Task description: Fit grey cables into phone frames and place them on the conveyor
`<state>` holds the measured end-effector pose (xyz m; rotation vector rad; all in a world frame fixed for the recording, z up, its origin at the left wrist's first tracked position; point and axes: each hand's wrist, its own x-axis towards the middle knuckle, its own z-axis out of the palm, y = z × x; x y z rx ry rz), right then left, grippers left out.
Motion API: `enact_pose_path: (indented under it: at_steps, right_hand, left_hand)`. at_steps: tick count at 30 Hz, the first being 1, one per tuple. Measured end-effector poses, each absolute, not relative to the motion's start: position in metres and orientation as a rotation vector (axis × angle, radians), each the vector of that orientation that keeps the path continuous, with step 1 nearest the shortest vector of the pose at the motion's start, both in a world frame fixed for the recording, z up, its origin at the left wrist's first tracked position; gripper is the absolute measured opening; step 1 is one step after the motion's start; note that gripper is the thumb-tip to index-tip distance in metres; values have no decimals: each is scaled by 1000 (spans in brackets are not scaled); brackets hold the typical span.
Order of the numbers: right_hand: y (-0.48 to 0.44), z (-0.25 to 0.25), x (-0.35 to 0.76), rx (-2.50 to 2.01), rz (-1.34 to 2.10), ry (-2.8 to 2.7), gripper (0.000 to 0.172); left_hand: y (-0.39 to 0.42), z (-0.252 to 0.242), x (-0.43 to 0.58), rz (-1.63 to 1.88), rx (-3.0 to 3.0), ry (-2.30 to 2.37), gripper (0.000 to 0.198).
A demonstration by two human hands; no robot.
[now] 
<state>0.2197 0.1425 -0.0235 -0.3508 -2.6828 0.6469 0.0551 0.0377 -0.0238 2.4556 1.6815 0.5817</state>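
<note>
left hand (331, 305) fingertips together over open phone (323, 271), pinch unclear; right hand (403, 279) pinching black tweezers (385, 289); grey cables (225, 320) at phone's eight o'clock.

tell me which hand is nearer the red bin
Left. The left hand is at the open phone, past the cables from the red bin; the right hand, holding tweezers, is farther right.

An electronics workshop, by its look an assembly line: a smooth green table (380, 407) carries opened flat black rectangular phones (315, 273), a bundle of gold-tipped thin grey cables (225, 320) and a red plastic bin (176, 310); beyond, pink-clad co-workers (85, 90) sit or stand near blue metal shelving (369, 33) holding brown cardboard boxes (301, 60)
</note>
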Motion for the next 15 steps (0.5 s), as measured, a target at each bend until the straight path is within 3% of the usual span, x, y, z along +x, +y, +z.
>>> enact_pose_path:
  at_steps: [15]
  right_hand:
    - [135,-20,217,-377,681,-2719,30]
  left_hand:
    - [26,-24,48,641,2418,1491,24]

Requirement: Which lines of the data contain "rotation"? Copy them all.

Final answer:
`<state>` holds the measured end-effector pose (xyz m; rotation vector rad; all in a world frame fixed for the recording, z up, its origin at the left wrist's first tracked position; point and axes: each hand's wrist, its own x-axis towards the middle knuckle, its own z-axis out of the palm, y = z × x; x y z rx ry rz), right then left, grippers left out.
Motion API: `enact_pose_path: (indented under it: at_steps, right_hand, left_hand)`. at_steps: tick count at 30 Hz, the first being 1, one per tuple. Measured end-effector poses, each absolute, not relative to the motion's start: position in metres and orientation as a rotation vector (axis × angle, radians), each the vector of that orientation that keeps the path continuous, with step 1 nearest the shortest vector of the pose at the motion's start, both in a world frame fixed for the recording, z up, its origin at the left wrist's first tracked position; gripper is the absolute measured opening; step 1 is one step after the motion's start; note that gripper is the thumb-tip to index-tip distance in metres; values have no decimals: each is scaled by 1000 (spans in brackets are not scaled); brackets hold the typical span.

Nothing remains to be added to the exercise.